Certes, quand les principaux dirigeants du mouvement font mine de prendre au sérieux les oripeaux démocratiques dont se couvre un régime qui n’est rien d’autre qu’une clique mafieuse prête à tous les crimes pour défendre ses voitures de luxe, ses villas et ses piscines, il nous est difficile de dire d’ici s’il s’agit d’une politique correspondant à la conscience actuelle des manifestants ou de la volonté de trouver un dérivatif à la colère populaire, conduite ainsi à une impasse. Certaines scènes (rapportées par Le Monde par exemple) décrivant ces dirigeants houspillés par leurs propres troupes semblent militer pour la seconde hypothèse. Et il est sûr en tout cas que la population pauvre n’a rien à attendre d’un Conté ou d’un autre dirigeant des partis d’opposition, qui osent à peine se mouiller aux côtés des manifestants et se bornent à réclamer piteusement un « débat national ».

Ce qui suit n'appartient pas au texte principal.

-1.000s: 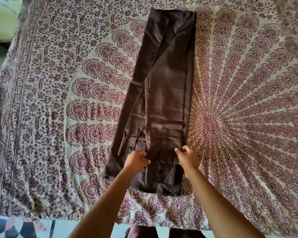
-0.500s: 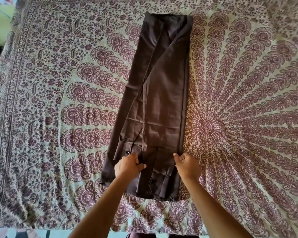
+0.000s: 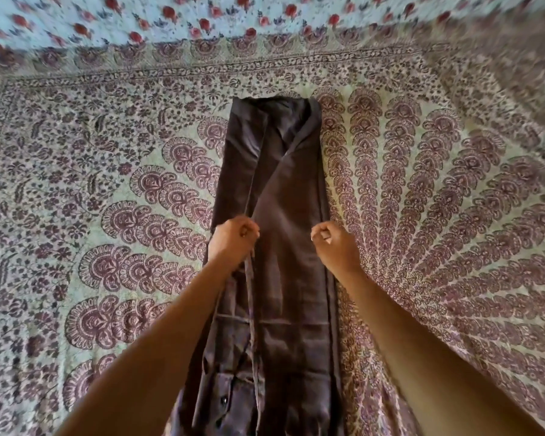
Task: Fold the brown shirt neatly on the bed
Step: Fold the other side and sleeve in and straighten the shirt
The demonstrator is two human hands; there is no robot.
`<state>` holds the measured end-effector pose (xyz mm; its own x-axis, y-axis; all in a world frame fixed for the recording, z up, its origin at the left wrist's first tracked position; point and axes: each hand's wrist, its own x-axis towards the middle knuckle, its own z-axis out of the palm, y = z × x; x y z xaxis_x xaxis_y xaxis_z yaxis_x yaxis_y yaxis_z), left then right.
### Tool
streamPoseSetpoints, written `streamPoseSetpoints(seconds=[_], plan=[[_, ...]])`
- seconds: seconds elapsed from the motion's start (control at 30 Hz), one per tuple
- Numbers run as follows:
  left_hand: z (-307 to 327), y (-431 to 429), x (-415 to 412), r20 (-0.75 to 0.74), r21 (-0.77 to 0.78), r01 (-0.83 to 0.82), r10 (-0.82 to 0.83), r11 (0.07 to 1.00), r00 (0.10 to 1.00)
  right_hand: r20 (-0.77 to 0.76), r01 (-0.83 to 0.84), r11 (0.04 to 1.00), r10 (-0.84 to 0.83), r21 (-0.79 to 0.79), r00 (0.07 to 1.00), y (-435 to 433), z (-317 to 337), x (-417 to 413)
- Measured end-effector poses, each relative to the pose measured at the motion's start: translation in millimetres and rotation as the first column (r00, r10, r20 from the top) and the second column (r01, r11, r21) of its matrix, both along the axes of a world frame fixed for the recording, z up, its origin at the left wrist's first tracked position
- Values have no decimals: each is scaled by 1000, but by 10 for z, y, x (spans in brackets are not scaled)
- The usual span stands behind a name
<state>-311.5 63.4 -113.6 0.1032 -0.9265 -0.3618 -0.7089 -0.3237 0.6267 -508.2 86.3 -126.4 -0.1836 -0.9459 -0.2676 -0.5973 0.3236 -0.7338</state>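
Observation:
The brown shirt (image 3: 283, 190) lies on the bed as a long narrow strip, sides folded inward, running from the far middle toward me. A buttoned cuff shows near its near left end. My left hand (image 3: 233, 239) is closed at the strip's left inner fold edge, about halfway along, pinching the cloth. Level with it, my right hand (image 3: 332, 245) is closed on the strip's right edge. Both forearms reach over the near half of the shirt and hide parts of its sides.
The bed is covered by a cream and maroon mandala-print sheet (image 3: 107, 190), spreading wide on both sides of the shirt. Beyond its far border lies a pale blue cloth with red flowers (image 3: 202, 17).
Both hands have moved from the shirt's near end up to its middle, still closed on the cloth. The view has shifted forward, so the far flowered cloth now shows.

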Motion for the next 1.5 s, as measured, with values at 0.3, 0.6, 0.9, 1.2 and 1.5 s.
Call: streamPoseSetpoints(seconds=[0.3,0.6,0.9,1.2,1.5], plan=[[-61,-1577,-522,-24,-224,29,-35,974,999,12,31,999,-31,-30,999,-1227,-194,-245],[-512,-2378,-809,-306,15,8,-3,1000,952,174,132,986,-147,99,974,-2620,-356,-287],[-794,-2562,-688,-193,-147,-187,157,971,969,-37,13,962,-24,-272,999,-3273,-629,-2],[-816,-2414,-457,-432,-83,130,-154,988,889,202,-23,943,95,-333,975,-2740,-826,-262],[-725,-2245,-646,362,-257,412,-308,874,880,30,6,998,-5,-54,1000,-1939,-714,-70]])
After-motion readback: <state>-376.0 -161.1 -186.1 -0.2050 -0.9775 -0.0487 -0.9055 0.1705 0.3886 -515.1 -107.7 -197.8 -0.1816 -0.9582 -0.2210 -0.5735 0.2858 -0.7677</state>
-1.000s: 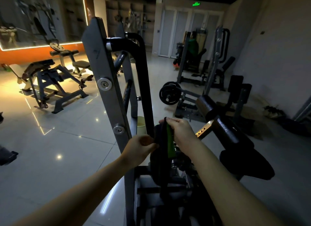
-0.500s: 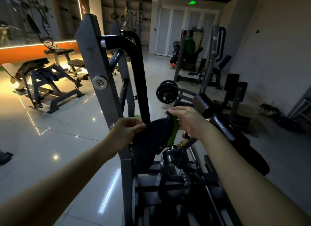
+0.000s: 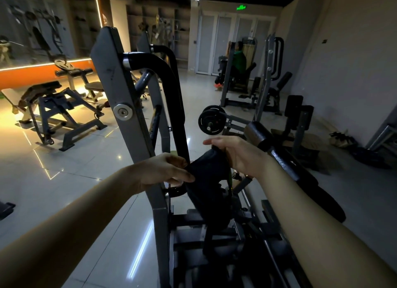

La pusillanimité des mots d’ordre politiques laissait malheureusement présager du dénouement de la lutte : il aura suffi que le président accepte la nomination d’un chef du gouvernement avec qui il devra partager le pouvoir (mais dont la désignation échoit, c’est un comble, au dictateur lui-même !) pour que les chefs syndicaux appellent à la reprise du travail. Quant aux concessions faites par le pouvoir sur le terrain social en matière de prix du riz, de l’essence, de retraites et de salaires des fonctionnaires, elles apparaissent bien minces. Et surtout leur respect dépendra du maintien du rapport de forces.

Les masses guinéennes ont trouvé l’énergie d’affronter les balles de la garde présidentielle, il leur faudra maintenant se donner une organisation et une direction politique à la hauteur de leurs aspirations.